Complete Decomposition of Anomalous Diffusion in Variable Speed Generalized Lévy Walks
Authors
Abhijit Bera
Kevin E. Bassler
Abstract
Variable Speed Generalized Lévy Walks (VGLWs) are a class of spatio-temporally coupled stochastic processes that unify a broad range of previously studied models within a single parametrized framework. Their dynamics consist of discrete random steps, or flights, during which the walker's speed varies deterministically with both the elapsed time and the total duration of the flight. We investigate the anomalous diffusive behavior of VGLWs and analyze it through decomposition into the three fundamental constitutive effects that capture violations of the Central Limit Theorem (CLT): the Joseph effect, reflecting long-range increment correlations, the Noah effect, arising from heavy-tailed step-size distributions with infinite variance, and the Moses effect, associated with statistical aging and non-stationarity.
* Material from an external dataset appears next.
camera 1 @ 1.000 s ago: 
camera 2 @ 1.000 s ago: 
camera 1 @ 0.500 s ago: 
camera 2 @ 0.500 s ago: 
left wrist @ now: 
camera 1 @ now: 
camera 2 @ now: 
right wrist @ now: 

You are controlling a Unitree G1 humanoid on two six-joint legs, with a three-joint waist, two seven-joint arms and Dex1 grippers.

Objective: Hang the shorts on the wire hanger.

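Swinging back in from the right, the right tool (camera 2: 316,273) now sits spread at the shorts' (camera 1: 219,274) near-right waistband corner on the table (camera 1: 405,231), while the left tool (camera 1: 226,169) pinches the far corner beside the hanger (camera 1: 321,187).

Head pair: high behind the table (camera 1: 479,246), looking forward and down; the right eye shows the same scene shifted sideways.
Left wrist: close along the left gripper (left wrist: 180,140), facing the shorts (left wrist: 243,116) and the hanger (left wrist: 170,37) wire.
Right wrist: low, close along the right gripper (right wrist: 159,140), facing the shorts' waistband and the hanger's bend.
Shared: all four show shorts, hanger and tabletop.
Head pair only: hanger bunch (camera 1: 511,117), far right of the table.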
Our results show that anomalous diffusion in VGLWs is typically generated by a nontrivial combination of all three effects, rather than being attributable to a single mechanism. Strikingly, we find that within the VGLW framework the Noah exponent $L$, which quantifies the strength of the Noah effect, is unbounded from above, revealing a richer and more extreme landscape of anomalous diffusion than in previously studied Lévy-walk-type models.